Segment Start: SUPPLIED ENTRIES
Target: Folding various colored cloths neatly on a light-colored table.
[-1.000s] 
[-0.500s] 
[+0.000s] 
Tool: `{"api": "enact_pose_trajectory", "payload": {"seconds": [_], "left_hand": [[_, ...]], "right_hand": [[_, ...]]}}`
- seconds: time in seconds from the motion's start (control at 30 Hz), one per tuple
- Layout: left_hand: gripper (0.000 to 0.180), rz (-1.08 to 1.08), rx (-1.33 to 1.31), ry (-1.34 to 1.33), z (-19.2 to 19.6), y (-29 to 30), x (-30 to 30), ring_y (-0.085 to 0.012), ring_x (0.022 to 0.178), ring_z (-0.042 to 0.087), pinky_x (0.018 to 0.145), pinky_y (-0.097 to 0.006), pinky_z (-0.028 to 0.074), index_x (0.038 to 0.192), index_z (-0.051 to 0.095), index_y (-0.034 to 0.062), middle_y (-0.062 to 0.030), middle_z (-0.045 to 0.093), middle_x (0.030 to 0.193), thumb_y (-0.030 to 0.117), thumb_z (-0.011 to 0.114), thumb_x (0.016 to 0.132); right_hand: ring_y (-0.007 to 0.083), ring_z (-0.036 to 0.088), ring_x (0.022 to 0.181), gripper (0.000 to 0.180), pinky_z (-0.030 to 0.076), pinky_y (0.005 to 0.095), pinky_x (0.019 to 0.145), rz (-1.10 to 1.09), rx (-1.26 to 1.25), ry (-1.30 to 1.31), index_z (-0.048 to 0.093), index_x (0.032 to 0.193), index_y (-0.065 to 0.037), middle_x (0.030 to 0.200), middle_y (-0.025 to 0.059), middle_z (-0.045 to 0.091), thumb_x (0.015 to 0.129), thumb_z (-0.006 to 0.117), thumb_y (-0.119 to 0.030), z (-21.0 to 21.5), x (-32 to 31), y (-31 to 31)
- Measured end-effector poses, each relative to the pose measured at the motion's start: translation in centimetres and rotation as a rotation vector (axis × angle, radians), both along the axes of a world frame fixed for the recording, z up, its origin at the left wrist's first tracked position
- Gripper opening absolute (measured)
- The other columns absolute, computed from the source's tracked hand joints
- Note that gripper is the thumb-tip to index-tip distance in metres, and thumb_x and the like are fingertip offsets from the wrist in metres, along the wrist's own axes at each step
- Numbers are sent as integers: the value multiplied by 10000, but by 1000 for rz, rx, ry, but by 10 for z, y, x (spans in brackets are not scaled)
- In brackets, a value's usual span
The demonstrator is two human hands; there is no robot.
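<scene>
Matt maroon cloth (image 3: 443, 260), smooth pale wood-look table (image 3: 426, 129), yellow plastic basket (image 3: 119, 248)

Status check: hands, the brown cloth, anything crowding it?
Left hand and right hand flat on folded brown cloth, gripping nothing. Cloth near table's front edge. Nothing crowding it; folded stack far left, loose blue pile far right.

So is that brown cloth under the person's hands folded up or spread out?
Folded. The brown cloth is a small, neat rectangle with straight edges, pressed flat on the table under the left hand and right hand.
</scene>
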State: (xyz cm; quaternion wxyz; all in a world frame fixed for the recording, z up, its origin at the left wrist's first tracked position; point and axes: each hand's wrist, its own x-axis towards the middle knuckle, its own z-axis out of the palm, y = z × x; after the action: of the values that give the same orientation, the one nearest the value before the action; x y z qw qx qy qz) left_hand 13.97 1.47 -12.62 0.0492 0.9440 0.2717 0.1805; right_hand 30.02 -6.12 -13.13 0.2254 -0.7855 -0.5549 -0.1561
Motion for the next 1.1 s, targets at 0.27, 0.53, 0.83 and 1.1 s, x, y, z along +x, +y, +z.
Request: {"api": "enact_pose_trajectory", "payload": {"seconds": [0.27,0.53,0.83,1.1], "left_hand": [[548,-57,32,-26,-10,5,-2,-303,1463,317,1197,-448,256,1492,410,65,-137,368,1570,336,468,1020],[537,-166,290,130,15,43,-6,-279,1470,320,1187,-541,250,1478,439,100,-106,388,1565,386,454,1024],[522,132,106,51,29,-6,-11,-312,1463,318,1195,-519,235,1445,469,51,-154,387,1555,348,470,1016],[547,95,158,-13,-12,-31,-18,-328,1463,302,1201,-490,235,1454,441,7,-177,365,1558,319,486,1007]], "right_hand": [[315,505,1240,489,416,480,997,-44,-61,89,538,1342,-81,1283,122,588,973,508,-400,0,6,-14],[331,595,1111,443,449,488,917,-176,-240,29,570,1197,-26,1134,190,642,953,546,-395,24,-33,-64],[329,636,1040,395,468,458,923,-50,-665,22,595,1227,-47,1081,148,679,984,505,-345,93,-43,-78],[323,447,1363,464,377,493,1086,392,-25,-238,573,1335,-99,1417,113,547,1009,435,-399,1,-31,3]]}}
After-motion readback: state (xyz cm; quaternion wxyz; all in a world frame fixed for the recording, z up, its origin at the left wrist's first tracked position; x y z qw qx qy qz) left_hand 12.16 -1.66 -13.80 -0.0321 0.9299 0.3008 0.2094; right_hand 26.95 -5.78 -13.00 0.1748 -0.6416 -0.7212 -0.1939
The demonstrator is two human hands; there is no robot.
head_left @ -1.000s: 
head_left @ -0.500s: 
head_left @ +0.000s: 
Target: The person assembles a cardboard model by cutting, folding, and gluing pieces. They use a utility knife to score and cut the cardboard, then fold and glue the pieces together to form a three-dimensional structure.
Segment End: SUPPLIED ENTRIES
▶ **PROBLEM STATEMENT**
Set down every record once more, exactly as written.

▶ **EXERCISE ANSWER**
Target: Folding various colored cloths neatly on a light-colored table.
[-1.000s] 
[-0.500s] 
[+0.000s] 
Tool: `{"api": "enact_pose_trajectory", "payload": {"seconds": [_], "left_hand": [[_, ...]], "right_hand": [[_, ...]]}}`
- seconds: time in seconds from the motion's start (control at 30 Hz), one per tuple
- Layout: left_hand: gripper (0.000 to 0.180), rz (-1.08 to 1.08), rx (-1.33 to 1.31), ry (-1.34 to 1.33), z (-19.2 to 19.6), y (-29 to 30), x (-30 to 30), ring_y (-0.085 to 0.012), ring_x (0.022 to 0.178), ring_z (-0.042 to 0.087), pinky_x (0.018 to 0.145), pinky_y (-0.097 to 0.006), pinky_z (-0.028 to 0.074), index_x (0.038 to 0.192), index_z (-0.051 to 0.095), index_y (-0.034 to 0.062), middle_y (-0.062 to 0.030), middle_z (-0.045 to 0.093), middle_x (0.030 to 0.193), thumb_y (-0.030 to 0.117), thumb_z (-0.011 to 0.114), thumb_x (0.016 to 0.132); right_hand: ring_y (-0.007 to 0.083), ring_z (-0.036 to 0.088), ring_x (0.022 to 0.181), gripper (0.000 to 0.180), pinky_z (-0.030 to 0.076), pinky_y (0.005 to 0.095), pinky_x (0.019 to 0.145), rz (-1.10 to 1.09), rx (-1.26 to 1.25), ry (-1.30 to 1.31), index_z (-0.048 to 0.093), index_x (0.032 to 0.193), index_y (-0.065 to 0.037), middle_x (0.030 to 0.200), middle_y (-0.025 to 0.059), middle_z (-0.045 to 0.091), thumb_x (0.015 to 0.129), thumb_z (-0.006 to 0.117), thumb_y (-0.119 to 0.030), z (-21.0 to 21.5), x (-32 to 31), y (-31 to 31)
- Measured end-effector poses, each relative to the pose measured at the motion's start: translation in centimetres and rotation as a rotation vector (axis × angle, radians), both along the axes of a world frame fixed for the recording, z up, its origin at the left wrist's first tracked position
- Gripper opening absolute (measured)
- The other columns absolute, computed from the source's tracked hand joints
- Note that gripper is the thumb-tip to index-tip distance in metres, and thumb_x and the like are fingertip offsets from the wrist in metres, along the wrist's own axes at each step
- Numbers are sent as integers: the value multiplied by 10000, but by 1000 for rz, rx, ry, but by 10 for z, y, x (spans in brackets are not scaled)
- In brackets, a value's usual span
The demonstrator is two human hands; there is no robot.
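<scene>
Matt maroon cloth (image 3: 443, 260), smooth pale wood-look table (image 3: 426, 129), yellow plastic basket (image 3: 119, 248)

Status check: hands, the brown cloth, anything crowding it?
Left hand and right hand flat on folded brown cloth, gripping nothing. Cloth near table's front edge. Nothing crowding it; folded stack far left, loose blue pile far right.

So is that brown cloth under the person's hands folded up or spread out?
Folded. The brown cloth is a small, neat rectangle with straight edges, pressed flat on the table under the left hand and right hand.
</scene>
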State: (xyz cm; quaternion wxyz; all in a world frame fixed for the recording, z up, its origin at the left wrist's first tracked position; point and axes: each hand's wrist, its own x-axis towards the middle knuckle, its own z-axis out of the palm, y = z × x; after the action: of the values that give the same orientation, the one nearest the value before the action; x y z qw qx qy qz) left_hand 13.97 1.47 -12.62 0.0492 0.9440 0.2717 0.1805; right_hand 30.02 -6.12 -13.13 0.2254 -0.7855 -0.5549 -0.1561
Motion for the next 1.1 s, targets at 0.27, 0.53, 0.83 and 1.1 s, x, y, z along +x, +y, +z.
Request: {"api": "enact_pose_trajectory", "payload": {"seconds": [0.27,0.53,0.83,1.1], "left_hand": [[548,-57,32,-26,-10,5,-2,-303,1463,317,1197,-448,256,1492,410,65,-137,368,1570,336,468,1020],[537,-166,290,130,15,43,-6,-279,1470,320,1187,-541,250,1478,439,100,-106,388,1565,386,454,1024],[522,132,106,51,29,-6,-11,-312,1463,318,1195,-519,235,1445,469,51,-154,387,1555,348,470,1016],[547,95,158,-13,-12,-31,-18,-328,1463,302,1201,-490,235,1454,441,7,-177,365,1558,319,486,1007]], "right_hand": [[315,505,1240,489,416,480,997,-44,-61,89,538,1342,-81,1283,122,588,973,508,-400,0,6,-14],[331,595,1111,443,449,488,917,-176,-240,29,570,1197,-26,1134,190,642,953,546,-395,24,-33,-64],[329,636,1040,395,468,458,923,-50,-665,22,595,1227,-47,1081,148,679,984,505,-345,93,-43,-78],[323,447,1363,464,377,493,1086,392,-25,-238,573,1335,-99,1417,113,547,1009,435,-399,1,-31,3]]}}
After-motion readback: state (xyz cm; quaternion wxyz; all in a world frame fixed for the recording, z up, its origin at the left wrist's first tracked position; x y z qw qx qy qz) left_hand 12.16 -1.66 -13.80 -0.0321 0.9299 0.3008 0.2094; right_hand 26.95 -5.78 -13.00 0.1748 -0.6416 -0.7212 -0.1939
The demonstrator is two human hands; there is no robot.
head_left @ -1.000s: 
head_left @ -0.500s: 
head_left @ +0.000s: 
Target: The person assembles a cardboard model by cutting, folding, and gluing pieces. They use a utility knife to score and cut the cardboard, then fold and glue the pieces together to form a three-dimensional structure.

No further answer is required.